Я сделал это для него? В чьих интересах я желал сохранить ему жизнь? Могу ли я с полной откровенностью сказать, что это было актом моей воли? Что касается всех моих пациентов, то да, даже в отношении тех, кого я терпеть не могу. По крайней мере, надеюсь, что могу так думать. Что за моими деяниями не стоит иных мотивов кроме тех, которые я сознаю. А в случае с ним?
Похоже, моя рука сама знала, что делать, и эта самостоятельная память — более достоверный источник самопознания, чем все другие. И память моей руки, вонзившей иглу в сердце Мендиша, говорит: рука губителя тиранов парадоксальным образом вернула уже мертвого тирана к жизни.
(И здесь я нахожу подтверждение тому, чему непрестанно учит меня опыт, в противовес прежней горячности моего мышления: тело менее уязвимо, чем дух. Дух — всего лишь пленительная арена действий для самообольщений, вытканных из красивых убаюкивающих слов, создающих иллюзию знания себя или скорого узнавания, которое заговорит нас от сюрпризов в самих себе. Но как скучно было бы жить в такой элементарной самоочевидности!)
Так на самом деле не действовал ли я в эгоистичных интересах? Чтобы выставить себя хорошим профессионалом и храбрецом, имеющим мужество подавить свою ненависть? Чтобы с триумфом явить образец самообладания и предаться упоению от победы над самим собой? Другими словами, из духовного тщеславия, и того хуже: из вполне обыденного тщеславия? Однако ощущения тех секунд — это не опыт упоительной гордыни, которая мне знакома. Наоборот, ни себе и никому я не пожелал бы того ощущения, что поступаешь против своей воли, и подступающего желания с удовлетворением нанести вред. Но разве это доказательство? Возможно, есть иной сорт тщеславия, которого человек не осознает, который прячется за противоположными ощущениями?

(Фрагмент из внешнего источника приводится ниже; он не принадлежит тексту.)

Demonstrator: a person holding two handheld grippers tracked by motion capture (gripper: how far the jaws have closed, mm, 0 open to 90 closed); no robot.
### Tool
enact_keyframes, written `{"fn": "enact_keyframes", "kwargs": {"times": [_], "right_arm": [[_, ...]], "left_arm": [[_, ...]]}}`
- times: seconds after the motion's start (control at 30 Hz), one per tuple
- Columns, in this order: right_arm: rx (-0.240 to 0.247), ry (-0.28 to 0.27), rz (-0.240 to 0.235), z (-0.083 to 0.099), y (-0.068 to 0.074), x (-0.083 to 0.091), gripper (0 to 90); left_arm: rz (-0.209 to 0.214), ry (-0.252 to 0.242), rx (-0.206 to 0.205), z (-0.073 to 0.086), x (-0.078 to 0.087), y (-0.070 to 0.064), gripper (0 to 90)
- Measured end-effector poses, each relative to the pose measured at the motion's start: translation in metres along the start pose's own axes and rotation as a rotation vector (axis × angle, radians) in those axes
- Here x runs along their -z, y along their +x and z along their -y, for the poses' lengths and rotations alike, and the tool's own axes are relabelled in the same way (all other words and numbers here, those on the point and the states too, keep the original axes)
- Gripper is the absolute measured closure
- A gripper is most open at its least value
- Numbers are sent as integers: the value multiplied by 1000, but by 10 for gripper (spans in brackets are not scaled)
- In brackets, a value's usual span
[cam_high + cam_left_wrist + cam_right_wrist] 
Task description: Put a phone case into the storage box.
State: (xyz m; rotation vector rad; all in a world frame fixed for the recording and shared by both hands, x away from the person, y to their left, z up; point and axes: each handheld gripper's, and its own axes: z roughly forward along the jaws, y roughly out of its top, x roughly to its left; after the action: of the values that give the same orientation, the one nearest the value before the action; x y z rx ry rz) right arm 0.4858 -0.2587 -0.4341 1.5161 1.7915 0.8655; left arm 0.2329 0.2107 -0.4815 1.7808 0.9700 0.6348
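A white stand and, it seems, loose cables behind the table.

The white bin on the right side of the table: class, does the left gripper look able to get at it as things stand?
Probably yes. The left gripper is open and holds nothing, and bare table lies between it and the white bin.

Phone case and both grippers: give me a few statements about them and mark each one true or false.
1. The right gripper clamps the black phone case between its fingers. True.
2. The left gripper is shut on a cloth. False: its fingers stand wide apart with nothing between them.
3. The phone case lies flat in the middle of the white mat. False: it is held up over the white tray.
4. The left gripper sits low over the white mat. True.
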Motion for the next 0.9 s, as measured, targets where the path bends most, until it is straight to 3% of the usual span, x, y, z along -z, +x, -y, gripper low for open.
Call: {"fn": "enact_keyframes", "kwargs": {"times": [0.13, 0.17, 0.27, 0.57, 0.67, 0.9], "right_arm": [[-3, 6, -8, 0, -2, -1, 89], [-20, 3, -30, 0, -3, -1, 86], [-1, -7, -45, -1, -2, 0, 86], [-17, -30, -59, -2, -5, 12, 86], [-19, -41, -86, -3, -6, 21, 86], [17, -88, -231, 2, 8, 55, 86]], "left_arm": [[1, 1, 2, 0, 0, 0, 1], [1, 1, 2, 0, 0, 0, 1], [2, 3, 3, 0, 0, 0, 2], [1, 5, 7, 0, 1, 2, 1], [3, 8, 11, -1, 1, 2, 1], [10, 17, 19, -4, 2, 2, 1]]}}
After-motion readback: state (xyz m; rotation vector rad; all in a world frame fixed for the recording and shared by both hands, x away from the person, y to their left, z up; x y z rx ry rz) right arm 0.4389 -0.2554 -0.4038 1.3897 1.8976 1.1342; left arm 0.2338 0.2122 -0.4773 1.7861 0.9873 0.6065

«Я — врач», — кинул я возмущенной толпе. Я мог сказать и иначе: «Я давал клятву Гиппократа; это священная клятва, и я никогда не нарушу ее, никогда, как бы ни складывались обстоятельства». Да, я мог бы так сказать, мне нравятся эти слова, они восхищают меня, воодушевляют. А может быть, это потому, что они похожи на обет священника? Не было ли это священнодействием, когда я ему, палачу, вернул жизнь, которой он уже лишился? Культовым действием того, кто втайне раскаивается, что больше не испытывает возвышенных чувств от догматов и литургии? Кто до сих пор тоскует по мерцанию алтарных свечей? Другими словами, не свободное от предрассудков действие? Не происходила ли в моей душе не замеченная мной короткая, но ожесточенная битва между служкой, мечтающим стать пастором, и борцом с тиранией, который до сих пор так и не выступил? Игла со спасительным ядом в сердце тирана — не протянулись ли к ней одновременно и рука священника, и рука убийцы? И не получил ли каждый из них то, чего хотел?